*Problem description*
Everything in the listing below must be set down again exactly, apart from the pictures.

*Information shown*
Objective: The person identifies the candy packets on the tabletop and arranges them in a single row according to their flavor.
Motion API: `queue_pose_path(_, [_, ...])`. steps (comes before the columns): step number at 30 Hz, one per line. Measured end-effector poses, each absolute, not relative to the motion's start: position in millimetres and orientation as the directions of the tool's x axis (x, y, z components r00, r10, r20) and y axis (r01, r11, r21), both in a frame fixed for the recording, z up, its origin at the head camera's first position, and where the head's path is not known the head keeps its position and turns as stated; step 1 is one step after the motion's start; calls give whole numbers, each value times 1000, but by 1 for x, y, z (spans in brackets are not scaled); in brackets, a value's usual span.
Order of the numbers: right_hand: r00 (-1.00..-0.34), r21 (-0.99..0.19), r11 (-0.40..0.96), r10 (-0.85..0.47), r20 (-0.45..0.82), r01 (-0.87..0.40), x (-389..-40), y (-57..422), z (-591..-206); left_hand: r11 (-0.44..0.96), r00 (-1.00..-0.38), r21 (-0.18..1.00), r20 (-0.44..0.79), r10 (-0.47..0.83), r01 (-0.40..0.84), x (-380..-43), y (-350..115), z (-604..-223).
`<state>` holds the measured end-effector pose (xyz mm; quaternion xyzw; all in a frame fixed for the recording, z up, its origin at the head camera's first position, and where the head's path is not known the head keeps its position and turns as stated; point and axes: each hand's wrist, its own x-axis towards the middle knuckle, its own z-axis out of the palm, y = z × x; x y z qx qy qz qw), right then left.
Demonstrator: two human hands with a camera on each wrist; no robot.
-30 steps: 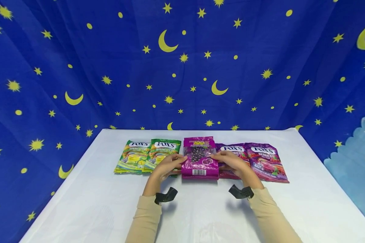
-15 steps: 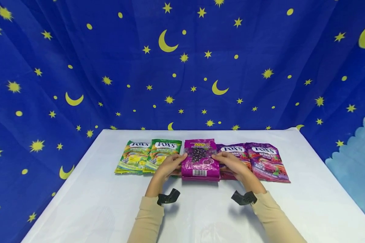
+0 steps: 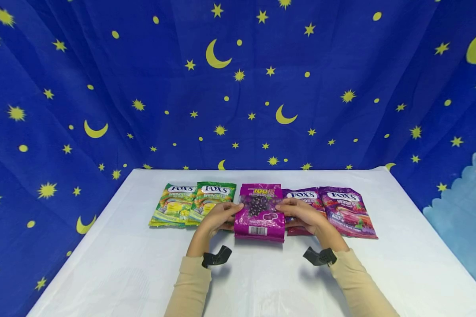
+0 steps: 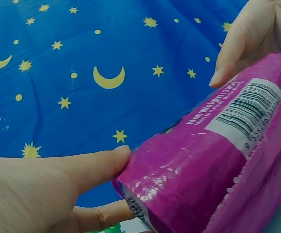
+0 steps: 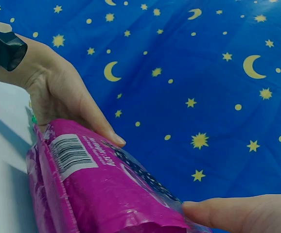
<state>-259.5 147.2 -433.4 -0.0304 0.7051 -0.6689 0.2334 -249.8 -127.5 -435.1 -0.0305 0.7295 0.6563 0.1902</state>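
Observation:
A magenta candy bag (image 3: pixel 259 218) printed with dark berries is held between both hands at the middle of the table. My left hand (image 3: pixel 217 216) grips its left side, thumb on the front and fingers behind. On the opposite side my right hand (image 3: pixel 303 213) grips it the same way. In the left wrist view the bag (image 4: pixel 179 160) looks plump, with a barcode near its lower end and a crimped seam; more magenta wrapping shows below that seam. The right wrist view shows my right thumb (image 5: pixel 242 211) pressing the bag's front. The fingers behind are mostly hidden.
Two green spring tea candy bags (image 3: pixel 173 206) overlap left of the hands on the white table (image 3: pixel 258 281). To the right lie two purple berries candy bags (image 3: pixel 349 213), one partly behind my right hand. A blue star-and-moon cloth (image 3: pixel 254 88) hangs behind the table.
The magenta bag has shifted slightly toward me, its lower edge now nearer the table's front. Both hands keep their hold and the other bags stay put.

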Motion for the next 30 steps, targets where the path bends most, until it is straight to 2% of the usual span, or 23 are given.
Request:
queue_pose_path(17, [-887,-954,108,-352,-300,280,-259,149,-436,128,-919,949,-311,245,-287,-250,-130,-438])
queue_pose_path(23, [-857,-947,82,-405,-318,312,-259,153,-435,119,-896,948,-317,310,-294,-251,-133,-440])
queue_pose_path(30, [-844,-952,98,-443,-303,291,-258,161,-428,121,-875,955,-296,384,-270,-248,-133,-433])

*Solution to the exercise*
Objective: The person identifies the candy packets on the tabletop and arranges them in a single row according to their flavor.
Motion API: `queue_pose_path(_, [_, ...])`. steps (comes before the columns): step number at 30 Hz, one per line. Measured end-effector poses, each absolute, not relative to the motion's start: position in millimetres and orientation as the directions of the tool's x axis (x, y, z components r00, r10, r20) and y axis (r01, r11, r21), both in a frame fixed for the recording, z up, its origin at the head camera's first position, and where the head's path is not known the head keeps its position and turns as stated; step 1 is one step after the motion's start; calls give whole numbers, each value times 1000, but by 1 for x, y, z (spans in brackets are not scaled); in brackets, a value's usual span.
Order of the numbers: right_hand: r00 (-1.00..-0.34), r21 (-0.99..0.19), r11 (-0.40..0.96), r10 (-0.85..0.47), r20 (-0.45..0.82), r01 (-0.87..0.40), x (-389..-40), y (-57..422), z (-591..-206); left_hand: r11 (-0.44..0.96), r00 (-1.00..-0.38), r21 (-0.18..1.00), r20 (-0.44..0.79), r10 (-0.47..0.83), r01 (-0.40..0.84), x (-380..-43), y (-350..115), z (-604..-223).
`<state>` holds the measured end-effector pose (xyz mm; quaternion xyzw; all in a frame fixed for the recording, z up, its origin at the head camera's first position, and where the head's path is not known the head keeps its position and turns as stated; point and axes: each hand's wrist, its own x-axis towards the middle knuckle, its own z-axis out of the palm, y = z × x; x y z qx qy qz qw), right then left.
Demonstrator: two human hands with a camera on each wrist; no robot.
-30 steps: 
-15 steps: 
+0 steps: 
+0 steps: 
+0 steps: 
<state>-259.5 147.2 -433.4 -0.0304 0.7051 -0.6689 0.2334 -249.8 -127.5 -435.1 -0.0305 0.7295 0.6563 0.1902</state>
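Observation:
A magenta candy bag (image 3: pixel 259 218) printed with dark berries is held between both hands at the middle of the table. My left hand (image 3: pixel 217 216) grips its left side, thumb on the front and fingers behind. On the opposite side my right hand (image 3: pixel 303 213) grips it the same way. In the left wrist view the bag (image 4: pixel 179 160) looks plump, with a barcode near its lower end and a crimped seam; more magenta wrapping shows below that seam. The right wrist view shows my right thumb (image 5: pixel 242 211) pressing the bag's front. The fingers behind are mostly hidden.
Two green spring tea candy bags (image 3: pixel 173 206) overlap left of the hands on the white table (image 3: pixel 258 281). To the right lie two purple berries candy bags (image 3: pixel 349 213), one partly behind my right hand. A blue star-and-moon cloth (image 3: pixel 254 88) hangs behind the table.
The magenta bag has shifted slightly toward me, its lower edge now nearer the table's front. Both hands keep their hold and the other bags stay put.
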
Motion for the next 30 steps, targets where the path bends most, until it is straight to 2% of the usual span, or 23 are given.
Request:
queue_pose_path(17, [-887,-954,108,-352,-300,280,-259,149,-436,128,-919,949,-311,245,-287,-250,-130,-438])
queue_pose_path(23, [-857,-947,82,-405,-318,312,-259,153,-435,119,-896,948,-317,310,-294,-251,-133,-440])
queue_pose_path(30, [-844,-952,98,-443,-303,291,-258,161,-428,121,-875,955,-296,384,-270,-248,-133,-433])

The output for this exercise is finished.